Edward Francis Rook (September 21, 1870 New York City - October 25, 1960 Old Lyme, Connecticut) was an American Impressionist landscape and marine painter, and a member of the art colony at Old Lyme, Connecticut.

==Biography==
Rook studied at the Art Students League of New York, 1889–91, under John Twachtman. He studied further in Paris at the Académie Julian under Jean-Joseph Benjamin-Constant and Jean-Paul Laurens, then at the École des Beaux-Arts under Jean-Léon Gérôme.

Rook returned to the United States in 1900, and married a childhood friend, Edith Stone, in 1901. They travelled to Canada and California, and spent close to a year in Mexico. Rook had known Childe Hassam in France, and painted with him at Old Lyme during the summer of 1903. After living in New York City, the Rooks settled in Old Lyme in April 1905.

Rook was a recluse and a bit of an eccentric. In Henry Rankin Poore's mural The Fox Chase (1905), at the Florence Griswold Museum, he is depicted in the background, carrying two large canvases and ignoring the tomfoolery of the other artists. Rook collected cars and built a house around his garage, although he never learned to drive.
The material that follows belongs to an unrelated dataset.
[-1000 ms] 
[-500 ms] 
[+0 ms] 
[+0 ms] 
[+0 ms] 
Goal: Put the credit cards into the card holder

===Exhibitions, awards and honors===
Rook exhibited one work, Moonrise, Normandy, at the 1893 World's Columbian Exposition in Chicago, Illinois. He exhibited regularly at the Pennsylvania Academy of the Fine Arts from 1897 to 1913 and 1917 to 1919, which awarded him its 1898 Temple Gold Medal (for Pearl Clouds—Moonlight). He was awarded a bronze medal at the 1901 Pan-American Exposition in Buffalo, New York (for Pearl Clouds—Moonlight, The Mountain Brook, and The Inn—Moonlight); two silver medals at the 1904 World's Fair in St. Louis, Missouri (for his oil-on-canvas landscapes of Mexico, and for a pastel: Horse Market); a silver medal at the 1910 Exposición Internacional del Centenario in Buenos Aires, Argentina (for Canada in Snow); and a gold medal at the 1915 Panama-Pacific International Exhibition in San Francisco (for Snow, Ice and Foam). The Corcoran Gallery of Art awarded him its 1919 bronze medal (for Peonies). He exhibited at the Lyme Art Association from 1904 to 1943, which awarded him its 1929 first prize (for Reflections in a Samovar).

He was elected an Associate of the National Academy of Design in 1908, and an Academician in 1924.

A retrospective exhibition of Rook's work was held at the Florence Griswold Museum in 1987, which holds a number of his works. His works are also in the collections of the Pennsylvania Academy of the Fine Arts, the National Academy Museum, the Cincinnati Art Museum, the New Britain Museum of American Art and other museums, along with various Connecticut institutions.